Wednesday, June 10, 2020
Last week, we put out a call for ideas about how to introduce critical perspectives into contracts law courses. This is the first of what we hope will be a series of posts on the topic. Here, we discuss an article by Emily Houh (left), Sketches of a Redemptive Theory of Contract Law, 66 Hastings L.J. 951 (2015). Hat tip to Etienne Toussaint for the recommendation.
The article discusses two cases from the early-twentieth century in order to show "how contract law facilitates, internalizes, and resists changing social mores and movements." (952) Professor Houh borrows her theory of "redemption" from this article by Sumi Cho. As Professor Houh uses it, redemption is a double-edged sword. On the one hand, contracts law avails itself of equitable principles to become "gentler and kinder" than it can be in the hands of more hard-edged formalist approaches, but that only draws marginalized groups into a system that remains "rigged" against them. (952). Contracts law is an engine of social change, but at the same time it legitimizes the socio-economic order even in times of social upheaval, exemplifying the process of preservation through transformation. (952-53)
In Part I, Professor Houh follows Morton Horowitz's narrative of the transformation of American law and explains how contracts law sloughed off its equitable baggage in the nineteenth century and replaced it with the will theory of contract. Fairness of exchange gave way to freedom of contract (956), and this transformation in the common law understanding of contracts altered and also maintained the socioeconomic order. But as Langdellian formalism gave way to the legal realism that was codified in part in the Uniform Commercial Code and the Restatement (2d) of Contracts, contracts law retained its dialectical nature, balancing certainty against fairness. (959)

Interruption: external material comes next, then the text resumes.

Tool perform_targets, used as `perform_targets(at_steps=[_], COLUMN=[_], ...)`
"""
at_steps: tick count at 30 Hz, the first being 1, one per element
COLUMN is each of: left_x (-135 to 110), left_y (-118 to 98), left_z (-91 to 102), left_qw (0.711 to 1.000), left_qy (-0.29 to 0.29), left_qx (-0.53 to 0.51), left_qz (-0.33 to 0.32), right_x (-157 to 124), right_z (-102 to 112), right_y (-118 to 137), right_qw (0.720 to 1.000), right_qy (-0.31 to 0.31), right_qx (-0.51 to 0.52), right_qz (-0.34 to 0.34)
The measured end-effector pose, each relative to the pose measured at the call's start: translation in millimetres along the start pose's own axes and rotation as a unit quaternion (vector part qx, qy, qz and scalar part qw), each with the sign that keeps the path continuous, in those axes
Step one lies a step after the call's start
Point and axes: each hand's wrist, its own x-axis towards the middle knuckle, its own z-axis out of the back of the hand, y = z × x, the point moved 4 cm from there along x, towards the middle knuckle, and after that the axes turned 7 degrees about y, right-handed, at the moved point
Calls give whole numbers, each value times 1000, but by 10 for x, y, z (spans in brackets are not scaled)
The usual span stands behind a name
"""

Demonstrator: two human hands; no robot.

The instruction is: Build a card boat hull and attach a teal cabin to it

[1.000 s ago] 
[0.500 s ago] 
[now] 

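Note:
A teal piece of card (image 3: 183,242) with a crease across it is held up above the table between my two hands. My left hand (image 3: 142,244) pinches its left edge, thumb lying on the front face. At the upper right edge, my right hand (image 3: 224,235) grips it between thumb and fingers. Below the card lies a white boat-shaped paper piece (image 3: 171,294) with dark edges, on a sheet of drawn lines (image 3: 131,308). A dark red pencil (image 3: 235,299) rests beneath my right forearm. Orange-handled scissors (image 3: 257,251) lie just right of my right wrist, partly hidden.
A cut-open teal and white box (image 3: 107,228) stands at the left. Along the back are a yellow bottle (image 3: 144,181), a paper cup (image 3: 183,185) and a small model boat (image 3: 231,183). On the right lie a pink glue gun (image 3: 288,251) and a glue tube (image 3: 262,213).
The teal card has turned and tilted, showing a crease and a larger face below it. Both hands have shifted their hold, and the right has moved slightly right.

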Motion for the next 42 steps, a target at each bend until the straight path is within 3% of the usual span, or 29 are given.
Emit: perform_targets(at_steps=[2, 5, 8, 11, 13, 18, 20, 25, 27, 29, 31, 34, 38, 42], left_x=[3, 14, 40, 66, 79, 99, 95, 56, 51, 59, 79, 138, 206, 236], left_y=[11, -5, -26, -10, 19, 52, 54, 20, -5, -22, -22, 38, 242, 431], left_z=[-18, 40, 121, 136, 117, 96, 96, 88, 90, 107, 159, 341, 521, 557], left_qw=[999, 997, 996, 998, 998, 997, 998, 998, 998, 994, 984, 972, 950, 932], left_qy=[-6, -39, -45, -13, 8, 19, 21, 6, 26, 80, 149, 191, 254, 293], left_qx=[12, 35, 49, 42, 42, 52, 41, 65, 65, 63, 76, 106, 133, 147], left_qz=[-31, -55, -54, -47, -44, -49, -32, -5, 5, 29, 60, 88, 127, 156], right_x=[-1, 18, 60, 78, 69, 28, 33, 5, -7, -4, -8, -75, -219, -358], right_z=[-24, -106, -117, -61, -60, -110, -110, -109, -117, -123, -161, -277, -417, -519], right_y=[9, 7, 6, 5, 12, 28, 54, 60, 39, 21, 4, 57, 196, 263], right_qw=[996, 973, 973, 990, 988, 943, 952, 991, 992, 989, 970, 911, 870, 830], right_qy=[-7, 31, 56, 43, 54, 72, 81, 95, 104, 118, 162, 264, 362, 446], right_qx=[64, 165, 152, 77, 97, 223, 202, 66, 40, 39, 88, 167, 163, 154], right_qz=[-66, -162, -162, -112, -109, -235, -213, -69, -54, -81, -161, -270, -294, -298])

In Part II, Professor Houh discusses two cases won by Black plaintiffs during the Jim Crow era, As she puts it, "Despite these ostensibly positive outcomes, more critical examination reveals how contract law, at a doctrinal level, can be used in service of both progressive and regressive social change, often simultaneously." (960)
In the first case, Caldwell v. Insurance Co. of Virginia, a North Carolina jury found that an illiterate Black women, Dinah Caldwell, had been fraudulently induced into buying a life insurance policy. In 1905, the Supreme Court of North Carolina affirmed the trial court's rescission of the contract and awarded Ms. Caldwell her money spent on premiums plus interest. (964). In so ruling, the court emphasized Ms. Caldwell's good character, calling her "one of the few remnants of a type of her race illustrating its highest virtues." (964).
In Bussell v. Bishop (1921), the Georgia Supreme Court granted relief to Mr. Bishop, a Black sharecropper, after the landowner, Mr. Bussell, had attempted, with accomplices, to kill Mr. Bishop or at least drive him from the land. After Bishop escaped, despite having been beaten and twice shot in the head, Bussell still insisted that Bishop abandon the land. The court granted Bishop the relief he sought, the appointment of white receiver to look after the crops and handle all accounts between him and Bussell. (965). The Court noted that Bishop was "old, one-armed, and suffering under the serious disability of the wounds caused by the shots and licks inflicted upon him by [Bussell] and his confederates." (965-66)
The cases exemplify redemption in the sense that Professor Hough adopts that term. Professor Houh explains
[The cases] are meaningful not only in terms of how they define and develop the equitable doctrines of fraudulent inducement/misrepresentation and equitable receivership as remedy for breach of contract, but also because the black plaintiffs, in asserting their contractual remedies, were asserting their rights to the protection of private contract law as equal citizens under the law during the rise of Jim Crow, rather than through still-developing civil rights law.
But the cases also offer themselves as outliers. Ms. Caldwell was entitled to relief because she was no ordinary representative of her race; Mr. Bishop's case might have come out differently if he were young and able-bodied. (967). Even as the courts offer equitable solutions to the socio-economically marginalized, it sets out guideposts to warn away other potential claimants. The courts' discourse is circumscribed by the logic of white supremacy. (968)
Professor Houh's discussion of these cases presents challenges that one could explore in discussing Caldwell and Bishop with students. On the one hand, one might think that private law is not the realm in which to best address social inequality. On the other hand, as Professor Houh notes, it is striking that these cases are brought making equitable claims rather than seeking to vindicate statutory protections. Plaintiffs clearly knew that statutory protections for Blacks were, by 1905, unenforceable in North Carolina and Georgia.
Should we be satisfied that the courts at least reached the right result? Is there a way to re-write the opinions in ways that do not perpetuate social marginalization? Is this a job that courts can undertake in the absence of broader social change?